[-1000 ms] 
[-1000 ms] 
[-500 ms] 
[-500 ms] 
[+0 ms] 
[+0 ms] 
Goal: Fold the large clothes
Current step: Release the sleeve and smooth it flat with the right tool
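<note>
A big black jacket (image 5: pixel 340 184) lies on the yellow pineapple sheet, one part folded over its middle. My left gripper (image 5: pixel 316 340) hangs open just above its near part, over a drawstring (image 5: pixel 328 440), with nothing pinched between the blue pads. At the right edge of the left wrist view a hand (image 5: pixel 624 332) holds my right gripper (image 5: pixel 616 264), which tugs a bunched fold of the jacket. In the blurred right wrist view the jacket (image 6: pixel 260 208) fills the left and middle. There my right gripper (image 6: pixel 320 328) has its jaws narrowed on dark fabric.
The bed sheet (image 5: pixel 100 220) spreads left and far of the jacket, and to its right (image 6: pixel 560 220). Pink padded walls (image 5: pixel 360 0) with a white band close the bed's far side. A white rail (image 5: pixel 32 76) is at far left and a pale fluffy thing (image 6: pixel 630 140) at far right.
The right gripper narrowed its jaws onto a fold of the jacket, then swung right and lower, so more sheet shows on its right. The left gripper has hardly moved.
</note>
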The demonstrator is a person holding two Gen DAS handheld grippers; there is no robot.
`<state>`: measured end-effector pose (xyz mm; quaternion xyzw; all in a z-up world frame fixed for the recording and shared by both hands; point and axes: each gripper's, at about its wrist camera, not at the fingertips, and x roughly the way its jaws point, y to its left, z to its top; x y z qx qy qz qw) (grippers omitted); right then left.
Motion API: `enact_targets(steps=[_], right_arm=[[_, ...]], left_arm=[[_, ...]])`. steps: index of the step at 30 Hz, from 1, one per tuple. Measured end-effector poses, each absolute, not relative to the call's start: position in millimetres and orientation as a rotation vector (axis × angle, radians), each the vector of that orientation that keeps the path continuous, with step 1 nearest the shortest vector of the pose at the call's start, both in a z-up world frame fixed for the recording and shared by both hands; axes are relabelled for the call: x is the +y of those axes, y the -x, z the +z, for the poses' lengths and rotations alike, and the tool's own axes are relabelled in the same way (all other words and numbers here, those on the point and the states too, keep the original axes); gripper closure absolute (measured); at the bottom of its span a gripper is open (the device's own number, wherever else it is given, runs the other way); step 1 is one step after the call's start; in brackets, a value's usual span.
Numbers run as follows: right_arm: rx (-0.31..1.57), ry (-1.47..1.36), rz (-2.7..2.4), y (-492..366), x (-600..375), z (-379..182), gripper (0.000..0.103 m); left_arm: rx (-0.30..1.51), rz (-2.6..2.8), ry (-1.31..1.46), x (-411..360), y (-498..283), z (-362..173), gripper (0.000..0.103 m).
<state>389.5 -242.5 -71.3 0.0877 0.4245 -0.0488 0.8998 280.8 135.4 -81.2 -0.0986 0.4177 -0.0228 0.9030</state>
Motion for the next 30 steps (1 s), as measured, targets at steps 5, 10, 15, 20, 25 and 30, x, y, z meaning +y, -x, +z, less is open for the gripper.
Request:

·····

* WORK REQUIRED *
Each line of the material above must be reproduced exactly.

* EXERCISE ANSWER *
[-1000 ms] 
[-1000 ms] 
[-500 ms] 
[-500 ms] 
[+0 ms] 
[+0 ms] 
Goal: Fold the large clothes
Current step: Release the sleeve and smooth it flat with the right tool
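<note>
A big black jacket (image 5: pixel 340 184) lies on the yellow pineapple sheet, one part folded over its middle. My left gripper (image 5: pixel 316 340) hangs open just above its near part, over a drawstring (image 5: pixel 328 440), with nothing pinched between the blue pads. At the right edge of the left wrist view a hand (image 5: pixel 624 332) holds my right gripper (image 5: pixel 616 264), which tugs a bunched fold of the jacket. In the blurred right wrist view the jacket (image 6: pixel 260 208) fills the left and middle. There my right gripper (image 6: pixel 320 328) has its jaws narrowed on dark fabric.
The bed sheet (image 5: pixel 100 220) spreads left and far of the jacket, and to its right (image 6: pixel 560 220). Pink padded walls (image 5: pixel 360 0) with a white band close the bed's far side. A white rail (image 5: pixel 32 76) is at far left and a pale fluffy thing (image 6: pixel 630 140) at far right.
The right gripper narrowed its jaws onto a fold of the jacket, then swung right and lower, so more sheet shows on its right. The left gripper has hardly moved.
</note>
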The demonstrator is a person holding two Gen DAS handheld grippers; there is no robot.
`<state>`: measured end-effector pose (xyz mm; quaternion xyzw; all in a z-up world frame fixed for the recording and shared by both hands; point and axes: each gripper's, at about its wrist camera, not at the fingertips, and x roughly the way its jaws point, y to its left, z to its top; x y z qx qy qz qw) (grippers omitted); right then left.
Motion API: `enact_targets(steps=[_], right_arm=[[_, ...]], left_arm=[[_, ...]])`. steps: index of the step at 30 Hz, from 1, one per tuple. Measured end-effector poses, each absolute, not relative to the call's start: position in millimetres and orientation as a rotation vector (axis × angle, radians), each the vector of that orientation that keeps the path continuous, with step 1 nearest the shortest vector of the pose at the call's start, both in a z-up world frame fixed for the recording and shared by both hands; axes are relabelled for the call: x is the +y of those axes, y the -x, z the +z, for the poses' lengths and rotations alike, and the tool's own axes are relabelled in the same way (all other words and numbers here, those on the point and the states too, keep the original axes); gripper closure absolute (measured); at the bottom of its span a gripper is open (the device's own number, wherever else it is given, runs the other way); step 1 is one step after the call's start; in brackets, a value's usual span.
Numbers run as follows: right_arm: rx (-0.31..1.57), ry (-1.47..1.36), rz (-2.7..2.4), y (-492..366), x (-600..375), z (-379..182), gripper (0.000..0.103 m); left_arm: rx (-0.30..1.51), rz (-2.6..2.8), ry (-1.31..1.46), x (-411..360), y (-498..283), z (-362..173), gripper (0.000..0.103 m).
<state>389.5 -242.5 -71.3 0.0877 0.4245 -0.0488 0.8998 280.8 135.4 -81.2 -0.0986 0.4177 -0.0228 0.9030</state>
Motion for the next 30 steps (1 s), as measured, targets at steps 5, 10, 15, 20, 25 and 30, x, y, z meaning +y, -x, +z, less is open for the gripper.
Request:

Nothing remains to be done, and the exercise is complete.